Les citoyens, autrefois moteurs, sont devenus des cibles de filtres technologiques et de collecte de données. Les systèmes fermés ont alors gagné du terrain. Les acquis des révolutions de couleur et du printemps arabe se sont inversés. La Hongrie et la Turquie ont muselé leur presse libre et politisé leurs systèmes judiciaires. Le président chinois, Xi Jinping, a consolidé son pouvoir. Il a également inversé deux décennies d’ouverture économique chinoise. Plus frappant encore, les États-Unis sont passés d’exportateur de démocratie à exportateur d’outils qui la sapent.
L’ère de l’intelligence artificielle
L’explosion des capacités de l’intelligence artificielle va amplifier ces tendances. Les modèles entraînés sur nos données privées individuelles nous « connaîtront » bientôt mieux que nous-mêmes. Ils programmeront les humains plus vite que l’inverse. Cela transférera encore plus de pouvoir aux quelques acteurs qui contrôlent les données et les algorithmes. La « courbe en J » se déforme alors en un « U ». Les sociétés très fermées et les sociétés hyper-ouvertes deviennent toutes deux fragiles. À terme, l’IA pourrait durcir les autocraties et fragiliser les démocraties. Elle inverserait la courbe, favorisant désormais les systèmes fermés.

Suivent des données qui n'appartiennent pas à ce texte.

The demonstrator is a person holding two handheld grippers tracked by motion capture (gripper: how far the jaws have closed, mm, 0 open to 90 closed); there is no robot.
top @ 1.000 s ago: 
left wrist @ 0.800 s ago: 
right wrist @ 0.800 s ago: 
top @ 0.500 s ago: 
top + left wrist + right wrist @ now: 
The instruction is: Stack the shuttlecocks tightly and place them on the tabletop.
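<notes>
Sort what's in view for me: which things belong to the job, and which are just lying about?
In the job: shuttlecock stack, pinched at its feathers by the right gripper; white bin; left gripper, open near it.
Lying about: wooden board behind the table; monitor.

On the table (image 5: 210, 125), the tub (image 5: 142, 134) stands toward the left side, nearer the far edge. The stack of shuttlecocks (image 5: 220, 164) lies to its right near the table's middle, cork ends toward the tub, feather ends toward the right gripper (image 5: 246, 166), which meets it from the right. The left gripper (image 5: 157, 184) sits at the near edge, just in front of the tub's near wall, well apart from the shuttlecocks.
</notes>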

« Les modèles entraînés sur nos données privées individuelles nous « connaîtront » bientôt mieux que nous-mêmes, programmant les humains plus vite que nous ne pouvons les programmer et transférant encore plus de pouvoir à la poignée d’acteurs qui contrôlent les données et les algorithmes. »
Une lueur d’espoir ? L’IA open-source
Dans ce futur dystopique, le Parti communiste chinois utiliserait ses vastes données et son appareil de surveillance. Il en ferait un avantage politique durable. Les États-Unis s’orienteraient vers un système technopolaire. Un petit groupe de titans de la technologie exercerait une influence croissante sur la vie publique. Des pays comme l’Inde et les États du Golfe suivraient cette voie. L’Europe et le Japon risqueraient l’insignifiance géopolitique ou l’instabilité interne.
Existe-t-il une échappatoire ? Peut-être, si les modèles d’IA open-source décentralisés finissent par l’emporter. À Taïwan, des ingénieurs et activistes créent un modèle open-source basé sur DeepSeek. Leur but est de maintenir l’IA avancée entre les mains des citoyens. Le succès pourrait restaurer une partie de la décentralisation promise par l’internet initial. Cela pourrait aussi abaisser les barrières pour les acteurs malveillants. Pour l’instant, cependant, l’élan est du côté des modèles fermés. Ils centralisent le pouvoir.
L’histoire offre une lueur d’espoir. Chaque révolution technologique précédente, de l’imprimerie aux chemins de fer, a d’abord déstabilisé la politique. Elle a ensuite forcé l’adoption de nouvelles normes et institutions. Celles-ci ont finalement rétabli l’équilibre entre ouverture et stabilité. La question est de savoir si les démocraties peuvent s’adapter à nouveau avant que l’IA ne les élimine du scénario.